● Provided data
........
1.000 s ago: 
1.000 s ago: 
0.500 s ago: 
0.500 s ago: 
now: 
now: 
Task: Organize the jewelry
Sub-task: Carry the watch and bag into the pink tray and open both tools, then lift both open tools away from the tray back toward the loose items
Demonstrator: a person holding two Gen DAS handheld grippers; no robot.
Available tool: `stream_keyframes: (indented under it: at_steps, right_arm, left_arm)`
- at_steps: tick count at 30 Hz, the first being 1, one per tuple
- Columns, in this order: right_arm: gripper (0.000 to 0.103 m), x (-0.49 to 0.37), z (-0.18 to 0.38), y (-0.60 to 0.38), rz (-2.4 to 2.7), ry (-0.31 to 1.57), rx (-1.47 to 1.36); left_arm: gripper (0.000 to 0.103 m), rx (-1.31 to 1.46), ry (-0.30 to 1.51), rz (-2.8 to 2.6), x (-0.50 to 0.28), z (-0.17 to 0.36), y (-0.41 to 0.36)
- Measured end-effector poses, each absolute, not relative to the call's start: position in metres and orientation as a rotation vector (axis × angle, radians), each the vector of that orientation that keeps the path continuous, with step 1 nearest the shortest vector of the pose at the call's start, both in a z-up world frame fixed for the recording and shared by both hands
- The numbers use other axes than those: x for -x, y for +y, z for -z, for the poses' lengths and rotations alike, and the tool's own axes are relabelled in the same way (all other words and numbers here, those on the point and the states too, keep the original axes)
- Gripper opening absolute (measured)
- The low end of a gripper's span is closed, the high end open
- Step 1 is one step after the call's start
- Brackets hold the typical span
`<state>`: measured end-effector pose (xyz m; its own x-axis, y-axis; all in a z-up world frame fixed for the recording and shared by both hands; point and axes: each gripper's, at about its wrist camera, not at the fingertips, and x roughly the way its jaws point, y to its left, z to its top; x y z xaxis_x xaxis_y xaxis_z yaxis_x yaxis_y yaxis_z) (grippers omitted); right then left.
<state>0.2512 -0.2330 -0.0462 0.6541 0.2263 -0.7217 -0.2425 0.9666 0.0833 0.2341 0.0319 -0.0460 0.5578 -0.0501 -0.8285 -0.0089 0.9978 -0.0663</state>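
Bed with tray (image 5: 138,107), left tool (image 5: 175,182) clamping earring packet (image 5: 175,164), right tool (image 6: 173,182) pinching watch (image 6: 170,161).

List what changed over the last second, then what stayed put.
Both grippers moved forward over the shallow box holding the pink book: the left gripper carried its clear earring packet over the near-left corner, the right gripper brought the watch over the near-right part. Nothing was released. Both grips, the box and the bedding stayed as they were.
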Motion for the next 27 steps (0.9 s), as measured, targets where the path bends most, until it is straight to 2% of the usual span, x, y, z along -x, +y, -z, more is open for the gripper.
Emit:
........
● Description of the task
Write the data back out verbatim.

● Problem solution
1.000 s ago: 
1.000 s ago: 
0.500 s ago: 
0.500 s ago: 
now: 
now: 
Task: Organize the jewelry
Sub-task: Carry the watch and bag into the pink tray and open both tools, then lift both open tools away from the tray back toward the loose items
Demonstrator: a person holding two Gen DAS handheld grippers; no robot.
Available tool: `stream_keyframes: (indented under it: at_steps, right_arm, left_arm)`
- at_steps: tick count at 30 Hz, the first being 1, one per tuple
- Columns, in this order: right_arm: gripper (0.000 to 0.103 m), x (-0.49 to 0.37), z (-0.18 to 0.38), y (-0.60 to 0.38), rz (-2.4 to 2.7), ry (-0.31 to 1.57), rx (-1.47 to 1.36); left_arm: gripper (0.000 to 0.103 m), rx (-1.31 to 1.46), ry (-0.30 to 1.51), rz (-2.8 to 2.6), x (-0.50 to 0.28), z (-0.17 to 0.36), y (-0.41 to 0.36)
- Measured end-effector poses, each absolute, not relative to the call's start: position in metres and orientation as a rotation vector (axis × angle, radians), each the vector of that orientation that keeps the path continuous, with step 1 nearest the shortest vector of the pose at the call's start, both in a z-up world frame fixed for the recording and shared by both hands
- The numbers use other axes than those: x for -x, y for +y, z for -z, for the poses' lengths and rotations alike, and the tool's own axes are relabelled in the same way (all other words and numbers here, those on the point and the states too, keep the original axes)
- Gripper opening absolute (measured)
- The low end of a gripper's span is closed, the high end open
- Step 1 is one step after the call's start
- Brackets hold the typical span
`<state>`: measured end-effector pose (xyz m; its own x-axis, y-axis; all in a z-up world frame fixed for the recording and shared by both hands; point and axes: each gripper's, at about its wrist camera, not at the fingertips, and x roughly the way its jaws point, y to its left, z to its top; x y z xaxis_x xaxis_y xaxis_z yaxis_x yaxis_y yaxis_z) (grippers omitted); right then left.
<state>0.2512 -0.2330 -0.0462 0.6541 0.2263 -0.7217 -0.2425 0.9666 0.0833 0.2341 0.0319 -0.0460 0.5578 -0.0501 -0.8285 -0.0089 0.9978 -0.0663</state>
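Bed with tray (image 5: 138,107), left tool (image 5: 175,182) clamping earring packet (image 5: 175,164), right tool (image 6: 173,182) pinching watch (image 6: 170,161).

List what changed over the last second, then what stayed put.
Both grippers moved forward over the shallow box holding the pink book: the left gripper carried its clear earring packet over the near-left corner, the right gripper brought the watch over the near-right part. Nothing was released. Both grips, the box and the bedding stayed as they were.
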Motion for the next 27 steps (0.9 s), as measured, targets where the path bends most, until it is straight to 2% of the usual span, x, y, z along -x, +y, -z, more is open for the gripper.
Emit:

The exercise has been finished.